WHAT YOU WILL DO →
As soon as the line containing "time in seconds" appears in the material below, start returning lines exactly, and end with the line containing "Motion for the".

INFORMATION SHOWN →

○ ○ ○ ○

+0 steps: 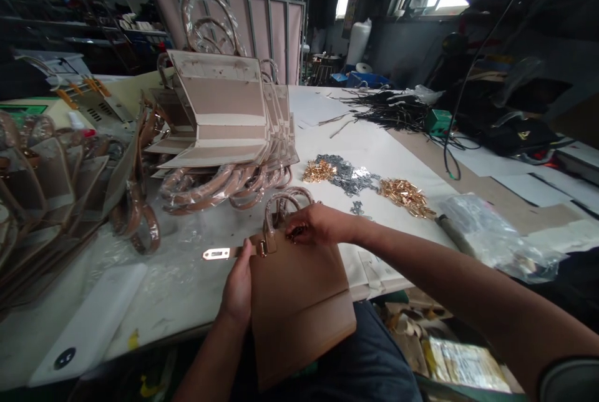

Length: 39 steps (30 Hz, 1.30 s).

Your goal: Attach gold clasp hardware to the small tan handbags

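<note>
A tan leather handbag leans on my lap against the table edge. Its looped handles stand up at the top, wrapped in plastic film. From its left side sticks out a strap with a gold metal plate, next to a small gold buckle-like fitting. My left hand grips the bag's left edge, thumb on the front below that strap. At the top edge, by the base of the handle, my right hand is closed in a pinch. Something small and gold glints at its fingertips, too small and shaded to name.
Gold metal pieces lie in two piles with a grey metal pile between them on the white table. Flat bag panels with wrapped handles are stacked at the left. A plastic-wrapped bundle lies right; black strips lie behind.
</note>
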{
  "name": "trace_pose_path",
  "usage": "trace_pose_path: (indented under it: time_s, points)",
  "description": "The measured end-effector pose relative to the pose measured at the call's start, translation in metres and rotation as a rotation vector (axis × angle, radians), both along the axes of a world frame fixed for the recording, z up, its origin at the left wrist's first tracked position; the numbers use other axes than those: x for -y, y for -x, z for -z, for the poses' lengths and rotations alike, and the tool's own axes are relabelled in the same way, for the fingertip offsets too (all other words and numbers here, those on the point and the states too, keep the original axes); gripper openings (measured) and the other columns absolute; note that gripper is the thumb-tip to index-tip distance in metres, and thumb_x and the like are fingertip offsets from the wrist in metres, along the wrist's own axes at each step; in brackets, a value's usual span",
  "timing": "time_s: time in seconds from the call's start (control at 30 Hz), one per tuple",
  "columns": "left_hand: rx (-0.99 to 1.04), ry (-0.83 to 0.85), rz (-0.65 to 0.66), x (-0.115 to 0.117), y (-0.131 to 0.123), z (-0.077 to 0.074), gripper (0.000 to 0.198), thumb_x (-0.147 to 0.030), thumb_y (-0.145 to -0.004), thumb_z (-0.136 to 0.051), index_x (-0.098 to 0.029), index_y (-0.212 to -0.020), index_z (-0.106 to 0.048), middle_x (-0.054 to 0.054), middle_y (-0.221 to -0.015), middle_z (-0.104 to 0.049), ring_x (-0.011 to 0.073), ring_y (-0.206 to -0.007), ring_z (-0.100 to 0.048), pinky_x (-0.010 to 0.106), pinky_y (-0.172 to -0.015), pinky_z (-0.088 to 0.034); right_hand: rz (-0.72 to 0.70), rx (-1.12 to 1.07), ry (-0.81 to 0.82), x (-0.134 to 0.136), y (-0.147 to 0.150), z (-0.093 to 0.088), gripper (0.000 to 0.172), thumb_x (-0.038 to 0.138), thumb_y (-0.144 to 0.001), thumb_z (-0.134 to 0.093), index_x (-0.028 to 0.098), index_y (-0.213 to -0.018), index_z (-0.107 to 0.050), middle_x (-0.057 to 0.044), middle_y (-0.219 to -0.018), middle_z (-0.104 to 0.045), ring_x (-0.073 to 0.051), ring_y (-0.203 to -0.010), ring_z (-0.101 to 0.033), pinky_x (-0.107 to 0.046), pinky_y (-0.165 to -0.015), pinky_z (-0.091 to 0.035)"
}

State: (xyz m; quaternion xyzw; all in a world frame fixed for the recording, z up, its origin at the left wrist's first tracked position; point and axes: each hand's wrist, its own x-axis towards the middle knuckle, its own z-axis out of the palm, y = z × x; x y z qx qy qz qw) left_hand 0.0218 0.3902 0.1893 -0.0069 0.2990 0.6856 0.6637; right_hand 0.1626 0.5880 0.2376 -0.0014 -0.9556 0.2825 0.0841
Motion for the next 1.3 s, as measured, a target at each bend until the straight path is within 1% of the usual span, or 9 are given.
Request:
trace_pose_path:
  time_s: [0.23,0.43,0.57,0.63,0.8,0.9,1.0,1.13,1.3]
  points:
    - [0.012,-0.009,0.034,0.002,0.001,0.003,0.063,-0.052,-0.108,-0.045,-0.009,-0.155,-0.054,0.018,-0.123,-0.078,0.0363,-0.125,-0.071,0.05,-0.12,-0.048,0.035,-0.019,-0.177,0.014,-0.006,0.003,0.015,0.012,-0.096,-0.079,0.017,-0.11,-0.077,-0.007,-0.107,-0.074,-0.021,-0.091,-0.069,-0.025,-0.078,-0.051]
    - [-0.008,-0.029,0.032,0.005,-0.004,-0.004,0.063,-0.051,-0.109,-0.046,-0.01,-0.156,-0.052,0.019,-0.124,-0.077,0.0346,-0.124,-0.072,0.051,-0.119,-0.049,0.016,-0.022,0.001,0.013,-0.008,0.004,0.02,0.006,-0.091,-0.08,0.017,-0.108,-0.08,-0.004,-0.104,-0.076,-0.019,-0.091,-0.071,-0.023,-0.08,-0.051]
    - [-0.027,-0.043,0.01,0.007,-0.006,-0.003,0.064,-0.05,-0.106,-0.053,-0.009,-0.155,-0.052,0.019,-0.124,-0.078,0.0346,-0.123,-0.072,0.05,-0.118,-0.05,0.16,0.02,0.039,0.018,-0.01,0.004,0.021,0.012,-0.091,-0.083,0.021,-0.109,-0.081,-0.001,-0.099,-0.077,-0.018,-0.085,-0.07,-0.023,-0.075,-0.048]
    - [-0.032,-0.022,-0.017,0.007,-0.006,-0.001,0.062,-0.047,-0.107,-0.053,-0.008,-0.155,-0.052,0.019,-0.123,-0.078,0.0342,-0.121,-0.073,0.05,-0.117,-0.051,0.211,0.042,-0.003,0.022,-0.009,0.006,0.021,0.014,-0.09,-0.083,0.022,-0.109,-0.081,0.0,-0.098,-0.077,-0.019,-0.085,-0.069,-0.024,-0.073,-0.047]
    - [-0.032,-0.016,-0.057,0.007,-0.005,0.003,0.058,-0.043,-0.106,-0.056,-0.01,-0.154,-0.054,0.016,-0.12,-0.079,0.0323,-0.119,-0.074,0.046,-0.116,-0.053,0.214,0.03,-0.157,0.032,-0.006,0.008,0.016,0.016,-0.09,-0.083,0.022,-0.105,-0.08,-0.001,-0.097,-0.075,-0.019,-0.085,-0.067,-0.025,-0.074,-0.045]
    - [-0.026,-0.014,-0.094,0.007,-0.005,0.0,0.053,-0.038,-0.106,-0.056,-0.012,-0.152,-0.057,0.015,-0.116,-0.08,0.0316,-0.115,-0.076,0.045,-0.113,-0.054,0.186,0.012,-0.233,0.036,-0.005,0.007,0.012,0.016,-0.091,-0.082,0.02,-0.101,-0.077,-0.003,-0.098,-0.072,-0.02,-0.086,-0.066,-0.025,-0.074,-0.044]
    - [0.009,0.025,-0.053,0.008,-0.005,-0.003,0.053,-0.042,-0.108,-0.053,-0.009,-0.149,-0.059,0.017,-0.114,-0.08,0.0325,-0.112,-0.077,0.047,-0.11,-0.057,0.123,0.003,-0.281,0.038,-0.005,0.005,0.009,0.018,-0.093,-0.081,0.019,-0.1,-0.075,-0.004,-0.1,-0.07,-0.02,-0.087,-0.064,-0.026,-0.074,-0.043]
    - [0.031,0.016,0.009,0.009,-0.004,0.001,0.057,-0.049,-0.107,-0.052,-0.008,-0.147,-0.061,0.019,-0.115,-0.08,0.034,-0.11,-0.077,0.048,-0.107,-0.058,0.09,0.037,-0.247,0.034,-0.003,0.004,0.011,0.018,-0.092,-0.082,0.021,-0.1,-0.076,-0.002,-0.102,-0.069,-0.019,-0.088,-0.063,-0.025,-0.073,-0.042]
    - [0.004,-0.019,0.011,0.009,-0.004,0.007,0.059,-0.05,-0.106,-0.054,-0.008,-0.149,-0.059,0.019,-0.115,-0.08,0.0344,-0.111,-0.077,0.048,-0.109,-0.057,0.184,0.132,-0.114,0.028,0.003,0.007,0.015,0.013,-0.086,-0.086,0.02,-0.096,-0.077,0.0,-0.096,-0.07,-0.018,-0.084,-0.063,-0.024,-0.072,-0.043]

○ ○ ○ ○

EXERCISE SOLUTION →
  "timing": "time_s: time in seconds from the call's start (control at 30 Hz), one per tuple",
  "columns": "left_hand: rx (-0.99 to 1.04), ry (-0.83 to 0.85), rz (-0.65 to 0.66), x (-0.115 to 0.117), y (-0.131 to 0.123), z (-0.077 to 0.074), gripper (0.000 to 0.198), thumb_x (-0.147 to 0.030), thumb_y (-0.145 to -0.004), thumb_z (-0.136 to 0.051), index_x (-0.098 to 0.029), index_y (-0.212 to -0.020), index_z (-0.106 to 0.048), middle_x (-0.054 to 0.054), middle_y (-0.221 to -0.015), middle_z (-0.104 to 0.049), ring_x (-0.011 to 0.073), ring_y (-0.206 to -0.007), ring_z (-0.100 to 0.048), pinky_x (-0.010 to 0.106), pinky_y (-0.172 to -0.015), pinky_z (-0.088 to 0.034); right_hand: rz (-0.72 to 0.70), rx (-1.12 to 1.07), ry (-0.81 to 0.82), x (-0.134 to 0.136), y (-0.147 to 0.150), z (-0.093 to 0.088), gripper (0.000 to 0.172), thumb_x (-0.038 to 0.138), thumb_y (-0.144 to 0.001), thumb_z (-0.134 to 0.093), index_x (-0.028 to 0.098), index_y (-0.213 to -0.018), index_z (-0.107 to 0.050), middle_x (-0.057 to 0.044), middle_y (-0.219 to -0.018), middle_z (-0.104 to 0.045), ring_x (-0.073 to 0.051), ring_y (-0.203 to -0.010), ring_z (-0.101 to 0.033), pinky_x (-0.107 to 0.046), pinky_y (-0.165 to -0.015), pinky_z (-0.091 to 0.035)"
}

State: (xyz m; quaternion xyzw; all in a world frame fixed for the recording, z up, its origin at the left wrist's first tracked position; point and axes: each hand's wrist, its own x-axis towards the middle knuckle, its own z-axis out of the palm, y = z × x; x y z qx qy qz qw) left_hand 0.0218 0.3902 0.1893 -0.0069 0.2990 0.6856 0.6637; right_hand 0.1626 0.5880 0.2376 -0.0014 -0.9556 0.2825 0.0841
Motion for the next 1.3 s, as measured, a target at each bend until the straight path is within 1% of the usual span, or 9 are given.

That is the complete output for this exercise.